§ **Requirement**:
Can you copy out the data exactly? Leave the images out.

§ **Data excerpt**:
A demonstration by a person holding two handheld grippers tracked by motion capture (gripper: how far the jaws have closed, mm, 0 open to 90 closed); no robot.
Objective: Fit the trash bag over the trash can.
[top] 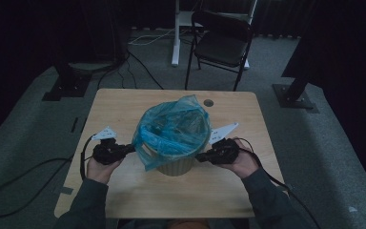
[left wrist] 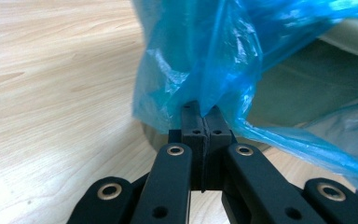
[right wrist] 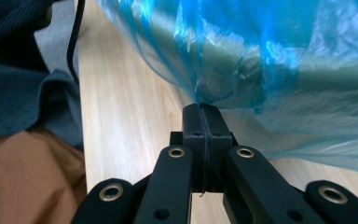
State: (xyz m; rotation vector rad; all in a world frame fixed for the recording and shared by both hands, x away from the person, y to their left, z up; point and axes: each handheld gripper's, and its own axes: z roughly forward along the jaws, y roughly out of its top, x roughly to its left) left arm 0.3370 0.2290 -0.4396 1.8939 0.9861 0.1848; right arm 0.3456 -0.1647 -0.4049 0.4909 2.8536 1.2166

§ **Task response**:
A demonstration by a person holding two handheld grippers tracked by motion capture (gripper: how far the jaws have closed, mm, 0 open to 90 closed); no robot.
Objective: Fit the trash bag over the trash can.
[top] 
[left wrist] 
[right wrist] 
State: (xyz m; rotation vector rad; all in a world frame fixed for the recording and shared by both hands, x away from the person, y to their left, z up; point and axes: each handheld gripper's, and its own axes: z roughly forward along the jaws, y roughly out of its top, x roughly to its left) left arm 0.3370 0.2290 -0.4396 1.8939 0.9861 0.1848; right arm 0.3456 -0.1647 -0.4049 0.4909 2.8536 1.2166

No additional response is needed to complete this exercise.